Download or read book Am rico Paredes written by Manuel Medrano and published by University of North Texas Press. This book was released on 2010 with total page 217 pages. Available in PDF, EPUB and Kindle. Book excerpt: Américo Paredes (1915-1999) was a folklorist, scholar, and professor at the University of Texas at Austin who is widely acknowledged as one of the founding scholars of Chicano Studies. Born in Brownsville, Texas, along the southern U.S.-Mexico Border, Paredes’ early experiences impacted his writing during his later years as an academic. He grew up between two worlds—one written about in books, the other sung about in ballads and narrated in folktales. He attended a school system that emphasized conformity and Anglo values in a town whose population was 70 percent Mexican in origin. During World War II, he worked for the International American Red Cross and wrote for the Stars and Stripes army newspaper in the Far East. He returned to Texas with a new bride and a passion for continuing his formal education and his writing. Paredes did both at the University of Texas at Austin, where he completed his Ph.D. in 1956. With the publication of his dissertation, “With His Pistol in His Hand”: A Border Ballad and Its Hero in 1958, Paredes soon emerged as a challenger to the status quo. His book questioned the mythic nature of the Texas Rangers and provided an alternative counter-cultural narrative to the existing traditional narratives of Walter Prescott Webb and J. Frank Dobie, among others. For the next forty years he was a brilliant teacher and prolific writer who championed the preservation of border culture and history. He was a soft-spoken, at times temperamental, yet fearless professor. He was a co-founder in 1970 of the Center for Mexican American Studies at the University of Texas at Austin and is credited with introducing the concept of Greater Mexico, decades before its wider acceptance today among transnationalist scholars. He received numerous awards, including La Orden del Aguila Azteca, Mexico’s most prestigious service award to a foreigner. Paredes became a scholar of scholars, guiding many students to become academic leaders. Manuel F. Medrano interviewed Paredes over a five-year period before Paredes’ death in 1999, and also interviewed his family and colleagues.
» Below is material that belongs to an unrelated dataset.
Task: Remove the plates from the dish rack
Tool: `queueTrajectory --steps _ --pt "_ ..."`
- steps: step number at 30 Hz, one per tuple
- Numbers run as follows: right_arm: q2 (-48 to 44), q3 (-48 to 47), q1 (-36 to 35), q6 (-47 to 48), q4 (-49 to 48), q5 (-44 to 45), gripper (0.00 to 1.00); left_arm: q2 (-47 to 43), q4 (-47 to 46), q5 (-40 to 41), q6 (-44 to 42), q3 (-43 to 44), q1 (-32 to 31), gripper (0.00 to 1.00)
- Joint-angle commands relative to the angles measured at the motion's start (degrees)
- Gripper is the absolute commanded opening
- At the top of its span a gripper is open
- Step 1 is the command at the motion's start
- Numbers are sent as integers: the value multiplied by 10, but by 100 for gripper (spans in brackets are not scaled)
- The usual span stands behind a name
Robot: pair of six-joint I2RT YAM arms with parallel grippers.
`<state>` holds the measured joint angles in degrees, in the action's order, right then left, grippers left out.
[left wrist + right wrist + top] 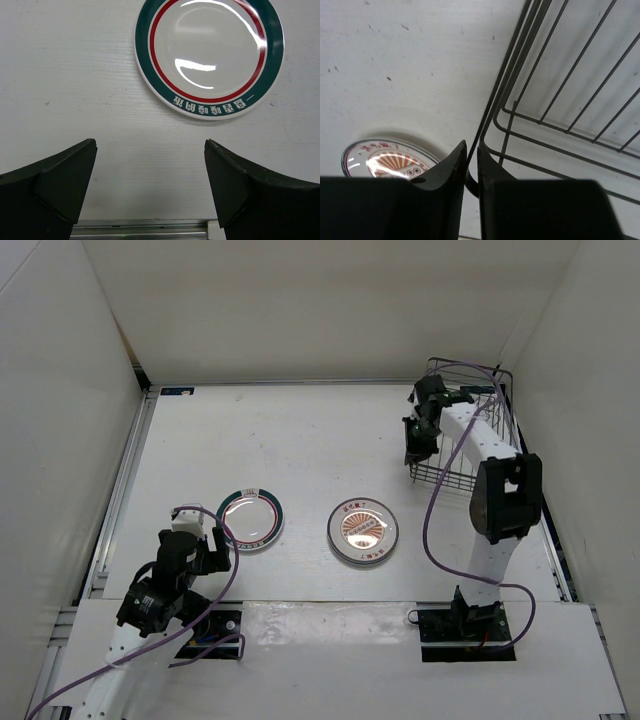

For many Mexican Americans, Paredes’ historical legacy is that he raised, carried, and defended their cultural flag with a dignity that both friends and foes respected.

Book George Washington G  mez

    Book Details:
  • Author : Américo Paredes
  • Publisher : Arte Publico Press
  • Release : 1990-06-30
  • ISBN : 9781611921540
  • Pages : 308 pages

Download or read book George Washington G mez written by Américo Paredes and published by Arte Publico Press. This book was released on 1990-06-30 with total page 308 pages. Available in PDF, EPUB and Kindle. Book excerpt: In the 1930s, Américo Paredes, the renowned folklorist, wrote a novel set to the background of the struggles of Texas Mexicans to preserve their property, culture and identity in the face of Anglo-American migration to and growing dominance over the Rio Grande Valley. Episodes of guerilla warfare, land grabs, racism, jingoism, and abuses by the Texas Rangers make this an adventure novel as well as one of reflection on the making of modern day Texas. George Washington GÑmez is a true precursor of the modern Chicano novel.